▶ [Data for this task]:
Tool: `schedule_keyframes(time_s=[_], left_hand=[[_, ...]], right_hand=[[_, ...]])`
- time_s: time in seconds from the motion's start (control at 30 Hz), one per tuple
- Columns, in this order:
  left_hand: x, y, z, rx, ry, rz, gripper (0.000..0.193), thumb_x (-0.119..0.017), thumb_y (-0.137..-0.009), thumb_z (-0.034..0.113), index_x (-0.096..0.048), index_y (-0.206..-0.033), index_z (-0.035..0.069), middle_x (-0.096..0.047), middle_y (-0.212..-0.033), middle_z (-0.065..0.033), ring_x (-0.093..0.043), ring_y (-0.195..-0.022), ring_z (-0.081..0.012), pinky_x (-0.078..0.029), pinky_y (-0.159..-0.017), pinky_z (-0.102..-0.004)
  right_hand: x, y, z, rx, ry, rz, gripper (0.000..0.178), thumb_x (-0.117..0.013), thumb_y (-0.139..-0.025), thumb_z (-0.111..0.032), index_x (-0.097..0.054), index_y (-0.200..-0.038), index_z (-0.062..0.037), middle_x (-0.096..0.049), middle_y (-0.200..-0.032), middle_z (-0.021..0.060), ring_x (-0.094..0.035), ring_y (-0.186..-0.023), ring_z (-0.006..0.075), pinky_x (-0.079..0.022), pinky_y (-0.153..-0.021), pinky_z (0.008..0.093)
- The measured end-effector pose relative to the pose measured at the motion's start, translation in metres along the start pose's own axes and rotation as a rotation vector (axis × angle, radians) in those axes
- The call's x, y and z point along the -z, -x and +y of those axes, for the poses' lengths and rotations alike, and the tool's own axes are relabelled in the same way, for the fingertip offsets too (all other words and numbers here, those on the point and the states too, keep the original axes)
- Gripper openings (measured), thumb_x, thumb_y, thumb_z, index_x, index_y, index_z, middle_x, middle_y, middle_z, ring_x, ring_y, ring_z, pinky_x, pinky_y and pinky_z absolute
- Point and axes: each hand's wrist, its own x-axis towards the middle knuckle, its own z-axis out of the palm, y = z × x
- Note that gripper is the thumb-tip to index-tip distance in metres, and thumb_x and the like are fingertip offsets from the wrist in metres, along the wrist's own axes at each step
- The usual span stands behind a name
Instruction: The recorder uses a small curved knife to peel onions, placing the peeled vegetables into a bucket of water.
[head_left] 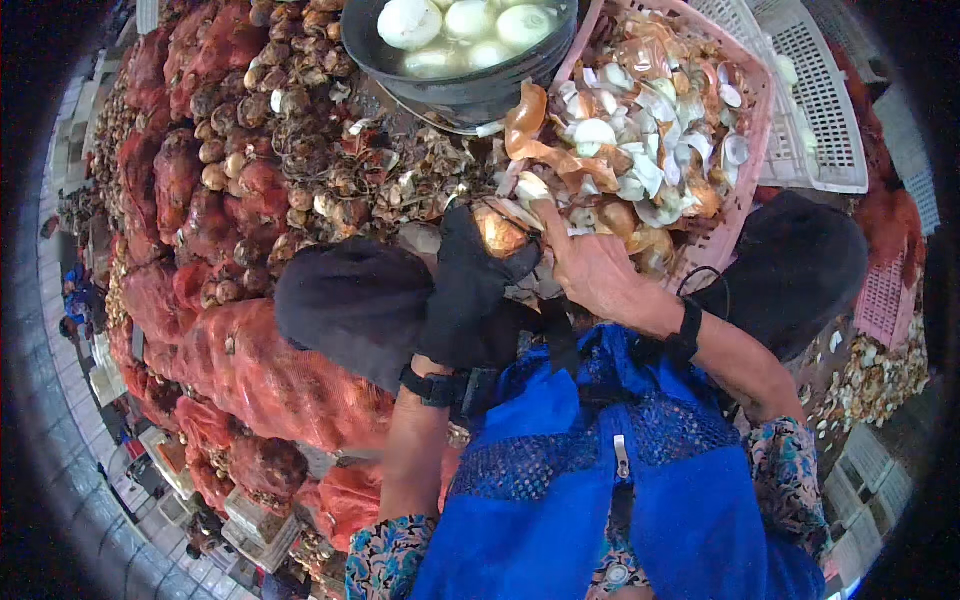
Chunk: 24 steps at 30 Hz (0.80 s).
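My left hand (462,280), in a black glove, is closed around a brown-skinned onion (498,233) between my knees. Bare and bent in from the right, my right hand (605,276) has its fingers curled at the onion's edge. A narrow pale strip lies between the onion and those fingers; whether it is a blade or a piece of skin I cannot make out. Just beyond my right hand is a pink basket (757,135) heaped with onion peels (640,150). Peeled white onions (470,20) sit in a black bucket (455,95) ahead of me.
Unpeeled onions (235,125) and red mesh sacks (270,365) fill the left side. Dry skins (400,175) litter the ground in front. White plastic crates (825,110) stand at the far right, with a pink crate (888,300) nearer. Peel scraps (875,385) lie beside my right knee.
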Motion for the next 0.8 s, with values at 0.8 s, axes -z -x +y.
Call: schedule_keyframes(time_s=[0.8], left_hand=[[0.005,0.001,0.024,0.208,0.211,-0.104,0.054,-0.077,-0.081,0.018,-0.039,-0.115,0.002,-0.059,-0.103,-0.0115,-0.065,-0.087,-0.0183,-0.057,-0.059,-0.0291]], right_hand=[[-0.018,-0.024,0.020,0.100,0.088,0.095,0.072,-0.056,-0.081,-0.005,-0.020,-0.143,0.0014,-0.063,-0.067,0.0229,-0.064,-0.060,0.0417,-0.049,-0.052,0.0519]])
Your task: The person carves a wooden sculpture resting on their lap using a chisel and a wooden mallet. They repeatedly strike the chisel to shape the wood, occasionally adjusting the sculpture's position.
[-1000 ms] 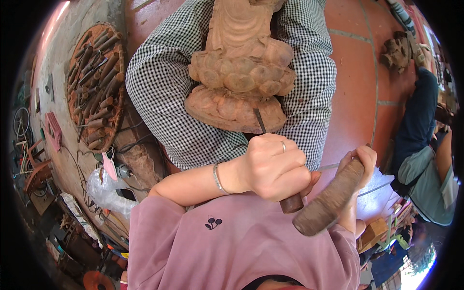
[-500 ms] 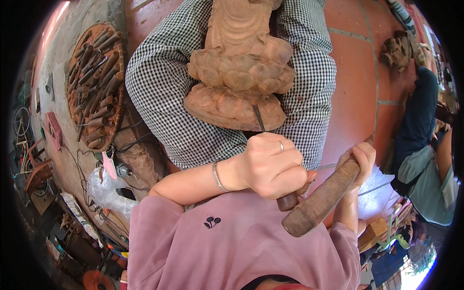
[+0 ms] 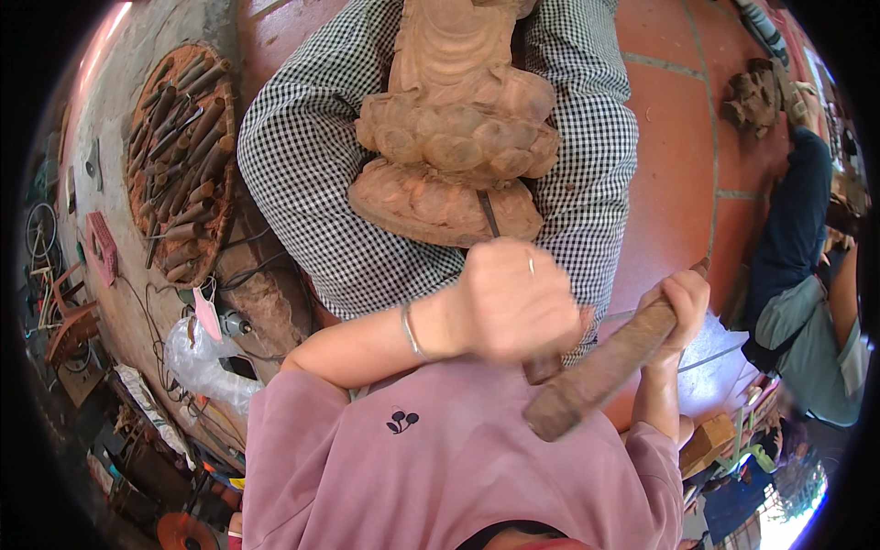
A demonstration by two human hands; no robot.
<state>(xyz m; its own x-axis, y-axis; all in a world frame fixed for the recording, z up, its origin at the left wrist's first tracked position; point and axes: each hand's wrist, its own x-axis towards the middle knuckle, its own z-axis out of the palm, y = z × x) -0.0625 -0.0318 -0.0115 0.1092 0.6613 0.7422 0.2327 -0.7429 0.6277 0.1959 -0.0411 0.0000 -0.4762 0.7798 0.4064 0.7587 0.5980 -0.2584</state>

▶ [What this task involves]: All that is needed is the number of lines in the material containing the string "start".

▶ [Answer section]: 2